The Importance of LOX Family Members on Modulating Cell-ECM Interactions in Carcinogenesis
Thomas R Cox and Janine T Erler*
Biotech Research and Innovation Centre (BRIC), University of Copenhagen, Ole Maaløes Vej, 5, Copenhagen 2200, Denmark
- *Corresponding Author:
- Janine T. Erler
Biotech Research and Innovation Centre (BRIC)
University of Copenhagen
Ole Maaløes Vej, 5
Copenhagen 2200, Denmark
E-mail: [email protected]
Received Date: March 05, 2013; Accepted Date: April 20, 2013; Published Date: April 30, 2013
Citation: Cox TR, Erler JT (2013) The Importance of LOX Family Members on Modulating Cell-ECM Interactions in Carcinogenesis. J Carcinogene Mutagene S13:001. doi: 10.4172/2157-2518.S13-001
Copyright: © 2013 Cox TR, et al.
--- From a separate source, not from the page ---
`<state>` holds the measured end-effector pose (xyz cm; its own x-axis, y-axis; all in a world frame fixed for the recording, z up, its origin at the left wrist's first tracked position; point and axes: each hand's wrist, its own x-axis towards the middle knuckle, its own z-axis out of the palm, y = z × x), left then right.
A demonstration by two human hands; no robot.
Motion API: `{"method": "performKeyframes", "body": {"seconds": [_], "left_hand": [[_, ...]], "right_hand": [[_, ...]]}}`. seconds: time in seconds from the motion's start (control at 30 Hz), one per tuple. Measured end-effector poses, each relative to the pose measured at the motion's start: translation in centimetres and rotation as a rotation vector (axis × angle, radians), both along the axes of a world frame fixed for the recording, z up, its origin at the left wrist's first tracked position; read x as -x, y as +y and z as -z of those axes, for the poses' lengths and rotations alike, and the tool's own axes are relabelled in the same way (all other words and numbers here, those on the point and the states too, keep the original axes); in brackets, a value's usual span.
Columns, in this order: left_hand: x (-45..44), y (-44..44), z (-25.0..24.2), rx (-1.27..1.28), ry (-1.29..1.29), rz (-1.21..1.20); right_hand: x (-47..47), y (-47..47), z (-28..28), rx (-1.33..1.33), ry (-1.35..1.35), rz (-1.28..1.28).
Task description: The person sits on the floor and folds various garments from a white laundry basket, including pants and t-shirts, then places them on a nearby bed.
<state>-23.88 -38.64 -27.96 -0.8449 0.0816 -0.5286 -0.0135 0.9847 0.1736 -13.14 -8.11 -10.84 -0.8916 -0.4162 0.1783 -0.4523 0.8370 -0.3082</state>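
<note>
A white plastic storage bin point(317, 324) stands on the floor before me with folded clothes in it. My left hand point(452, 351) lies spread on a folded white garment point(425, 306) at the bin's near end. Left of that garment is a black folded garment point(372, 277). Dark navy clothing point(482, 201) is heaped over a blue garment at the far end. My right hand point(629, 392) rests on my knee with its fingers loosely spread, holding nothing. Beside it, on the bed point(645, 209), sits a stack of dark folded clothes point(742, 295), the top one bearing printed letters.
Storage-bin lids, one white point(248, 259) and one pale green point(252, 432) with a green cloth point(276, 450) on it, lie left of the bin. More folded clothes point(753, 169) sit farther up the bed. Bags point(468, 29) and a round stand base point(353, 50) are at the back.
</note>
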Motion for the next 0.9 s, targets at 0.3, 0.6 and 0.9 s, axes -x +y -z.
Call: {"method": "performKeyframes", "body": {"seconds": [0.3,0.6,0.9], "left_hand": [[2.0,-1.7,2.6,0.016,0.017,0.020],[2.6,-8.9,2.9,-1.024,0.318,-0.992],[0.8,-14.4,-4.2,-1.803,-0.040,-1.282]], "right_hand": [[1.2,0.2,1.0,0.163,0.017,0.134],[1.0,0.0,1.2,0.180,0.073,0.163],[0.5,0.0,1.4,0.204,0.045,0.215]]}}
This is an open-access article distributed under the terms of the Creative Commons Attribution License, which permits unrestricted use, distribution, and reproduction in any medium, provided the original author and source are credited.
The Extracellular Matrix (ECM) presents a fundamentally important local microenvironment for cancer cells in terms of tumour development and progression. A major component of the ECM is the diverse and complex collection of macromolecules, which come together to provide the biochemical and biomechanical cues responsible for controlling individual and collective cell behaviour. Under normal conditions, the tight control of ECM composition and regulation of ECM dynamics (remodelling) is critical to correct organ development and homeostasis.
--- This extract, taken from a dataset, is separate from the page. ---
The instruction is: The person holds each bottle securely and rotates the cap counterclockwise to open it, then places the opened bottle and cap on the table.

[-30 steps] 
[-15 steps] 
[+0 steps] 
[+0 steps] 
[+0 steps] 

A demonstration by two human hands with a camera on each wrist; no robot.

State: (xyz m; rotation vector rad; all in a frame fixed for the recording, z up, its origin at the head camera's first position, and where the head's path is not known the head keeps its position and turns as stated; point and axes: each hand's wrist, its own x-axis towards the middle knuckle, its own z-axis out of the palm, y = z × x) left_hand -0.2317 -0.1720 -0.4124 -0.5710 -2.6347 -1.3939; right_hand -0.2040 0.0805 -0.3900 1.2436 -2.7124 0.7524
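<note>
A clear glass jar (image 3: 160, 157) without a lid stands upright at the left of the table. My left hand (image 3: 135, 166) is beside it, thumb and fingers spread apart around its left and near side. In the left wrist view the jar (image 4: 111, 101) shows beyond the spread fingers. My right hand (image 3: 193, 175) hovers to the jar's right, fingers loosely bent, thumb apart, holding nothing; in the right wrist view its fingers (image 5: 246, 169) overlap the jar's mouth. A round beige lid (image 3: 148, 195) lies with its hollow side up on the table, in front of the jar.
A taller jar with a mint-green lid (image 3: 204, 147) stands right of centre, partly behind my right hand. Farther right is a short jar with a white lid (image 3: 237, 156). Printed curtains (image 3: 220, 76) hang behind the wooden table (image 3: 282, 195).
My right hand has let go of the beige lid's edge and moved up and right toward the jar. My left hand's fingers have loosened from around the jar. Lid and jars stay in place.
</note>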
Dysregulation of these normal ECM dynamics plays an enormous role in diseases such as cancer by disrupting normal cell behaviour. Understanding how changes in ECM remodelling drive cancer is critical to developing efficacious therapies targeting the tumour ECM. In this mini review we focus on the Lysyl Oxidase (LOX) family of proteins and their importance in post-translational modification of ECM components in the context of tumourigenesis.